Event Logging’i Kullanmak
Logon event’leri ve object access’ler için izlemeyi etkin hale getirirseniz bir sorunu gidermeye çalışırken oldukça yararlı olabilecek Event Viewer’da log’lanmış bilgilere sahip olacaksınız. Bilhassa, bir security association kurulumu sırasındaki IPSec event’leri. Bu event mesajları kullanılan
policy, filter ve filter action’larını ve ayrıca bağlantı üzerinde aktif olan security method’larını size
söyler. Tablo 4.3 en sık kullanılan event log mesajlarını listelemektedir. Bu listede bu mesajları ve
ne anlama geldiklerini göreceksiniz.
Tablo 4.3: Önemli IPSec Event Log Mesajları
Event ID
Nerede Olduğu
Açıklama
279
System log
IPSec Policy Agent tarafından üretilir; hangi policy’nin
yüklendiğini ve nereden geldiğini gösterir.
284
System log
IPSec Policy Agent tarafından üretilir; agent’ın bir policy’yi
getiremediği zamanlarda ortaya çıkar.
541
Security log
Bir IPSec SA’nın kurulduğuna işaret eder.
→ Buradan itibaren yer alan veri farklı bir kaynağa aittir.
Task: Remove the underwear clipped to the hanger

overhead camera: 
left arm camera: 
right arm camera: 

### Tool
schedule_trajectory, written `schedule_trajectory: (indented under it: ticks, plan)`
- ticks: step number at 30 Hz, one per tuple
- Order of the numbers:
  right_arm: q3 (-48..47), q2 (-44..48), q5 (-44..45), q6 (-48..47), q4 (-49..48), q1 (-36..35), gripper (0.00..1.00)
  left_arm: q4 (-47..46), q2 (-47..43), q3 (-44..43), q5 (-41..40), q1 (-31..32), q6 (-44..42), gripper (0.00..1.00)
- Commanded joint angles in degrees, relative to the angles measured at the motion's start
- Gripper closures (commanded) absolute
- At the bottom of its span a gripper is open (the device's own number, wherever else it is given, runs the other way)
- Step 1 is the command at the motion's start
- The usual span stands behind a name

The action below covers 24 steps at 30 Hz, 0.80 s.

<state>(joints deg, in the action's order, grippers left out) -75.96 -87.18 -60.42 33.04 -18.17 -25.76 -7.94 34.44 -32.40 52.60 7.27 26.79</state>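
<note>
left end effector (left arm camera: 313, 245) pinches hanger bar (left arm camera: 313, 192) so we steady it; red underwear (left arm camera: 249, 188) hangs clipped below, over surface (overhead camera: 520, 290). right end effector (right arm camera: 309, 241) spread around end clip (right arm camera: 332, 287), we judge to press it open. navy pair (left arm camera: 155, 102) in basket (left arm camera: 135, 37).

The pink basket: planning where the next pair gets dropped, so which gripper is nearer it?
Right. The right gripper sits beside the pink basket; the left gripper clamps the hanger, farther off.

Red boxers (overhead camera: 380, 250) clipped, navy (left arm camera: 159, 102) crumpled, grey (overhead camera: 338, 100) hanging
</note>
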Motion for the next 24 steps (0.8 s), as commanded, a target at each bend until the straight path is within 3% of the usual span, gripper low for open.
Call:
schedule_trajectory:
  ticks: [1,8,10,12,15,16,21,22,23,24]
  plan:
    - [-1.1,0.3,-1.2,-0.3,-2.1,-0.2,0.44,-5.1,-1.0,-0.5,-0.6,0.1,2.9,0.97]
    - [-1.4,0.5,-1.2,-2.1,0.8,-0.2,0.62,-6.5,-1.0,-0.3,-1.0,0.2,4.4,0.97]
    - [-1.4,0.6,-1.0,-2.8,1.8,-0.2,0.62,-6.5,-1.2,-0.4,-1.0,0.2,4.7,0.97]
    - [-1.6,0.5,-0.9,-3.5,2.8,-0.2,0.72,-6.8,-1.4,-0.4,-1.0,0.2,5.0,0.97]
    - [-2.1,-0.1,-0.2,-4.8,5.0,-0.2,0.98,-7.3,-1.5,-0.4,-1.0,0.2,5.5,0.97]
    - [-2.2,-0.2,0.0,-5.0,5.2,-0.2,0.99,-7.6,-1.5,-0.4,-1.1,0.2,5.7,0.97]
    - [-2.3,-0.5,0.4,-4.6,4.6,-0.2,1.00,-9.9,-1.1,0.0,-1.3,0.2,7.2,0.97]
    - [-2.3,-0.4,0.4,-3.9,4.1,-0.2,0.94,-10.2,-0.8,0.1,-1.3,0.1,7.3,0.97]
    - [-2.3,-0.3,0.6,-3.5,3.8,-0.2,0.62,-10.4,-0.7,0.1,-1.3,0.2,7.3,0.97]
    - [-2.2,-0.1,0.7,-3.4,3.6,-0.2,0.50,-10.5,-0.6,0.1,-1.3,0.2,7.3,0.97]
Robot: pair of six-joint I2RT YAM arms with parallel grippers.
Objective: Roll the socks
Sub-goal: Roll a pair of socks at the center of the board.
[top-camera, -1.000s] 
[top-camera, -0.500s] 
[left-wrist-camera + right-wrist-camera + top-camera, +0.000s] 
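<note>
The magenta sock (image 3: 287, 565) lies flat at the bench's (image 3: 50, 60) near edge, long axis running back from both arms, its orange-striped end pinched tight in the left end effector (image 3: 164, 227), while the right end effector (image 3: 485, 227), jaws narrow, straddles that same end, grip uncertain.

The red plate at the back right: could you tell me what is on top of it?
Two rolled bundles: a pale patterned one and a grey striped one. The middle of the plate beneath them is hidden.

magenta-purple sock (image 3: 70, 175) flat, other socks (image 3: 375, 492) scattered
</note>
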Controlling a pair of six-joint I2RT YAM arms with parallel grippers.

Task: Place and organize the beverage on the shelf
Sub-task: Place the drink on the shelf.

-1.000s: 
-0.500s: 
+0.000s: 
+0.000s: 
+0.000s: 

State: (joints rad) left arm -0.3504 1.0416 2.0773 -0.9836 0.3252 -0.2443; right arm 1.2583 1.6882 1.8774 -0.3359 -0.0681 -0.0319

IP Seviyesinde Güvenlik Yönetimi
Tablo 4.3: Önemli IPSec Event Log Mesajları (devam)
Event ID
Nerede Olduğu
Açıklama
542
Security log
Bir IPSec SA’nın kapatıldığına işaret eder. Bu uzak makine ile
bağlantıyı kestiğinizde meydana gelir. (Aynı zamanda SA’nın
tipine bağlı olarak 543 event’i olarak da ortaya çıkabilir.)
547
Security log
IPSec SA negotiation’ın başarısız olduğuna işaret eder, bu
yüzden SA kurulamaz.
Alıştırma 4.6’da logon event’leri ve object access’leri için izleme olayını etkin hale getireceksiniz.
Log içinde herhangi bir şey görmek için birbiriyle konuşabilecek IPSec çalıştıran en azından iki
adet makineye ihtiyacınız olacaktır. Bu alıştırma sırasında kullandığınız makinelerin hangisinde
yönetimsel erişim hakkına sahip olduğunuzun önemi yoktur.
Alıştırma 4.6: IPSec Logon Aktivitelerinin İzlenmesi
Eğer bir domain controller kullanıyorsanız, Alıştırma 4.2’de kaydettiğiniz konsolu yükleyip alıştırmanın 2. adımından 5. adımına atlayabilirsiniz. Eğer stand-alone ya da workgroup sunucusu
kullanıyorsanız normal olarak ilerleyin.
1. Start > Run seçip MMC yazın ve OK butonuna tıklayın. Boş bir MMC konsolu görüntülenir.
2. File > Add/Remove Snap-In seçin. Add/Remove Snap-In diyalog kutusu görüntülendiğinde
Add butonuna tıklayın.
3. Add Standalone Snap-In diyalog kutusunda, işaretli bir Group Policy Object Editor görene
kadar snap-in listesini aşağıya doğru kaydırın. Daha sonra seçip Add butonuna tıklayın.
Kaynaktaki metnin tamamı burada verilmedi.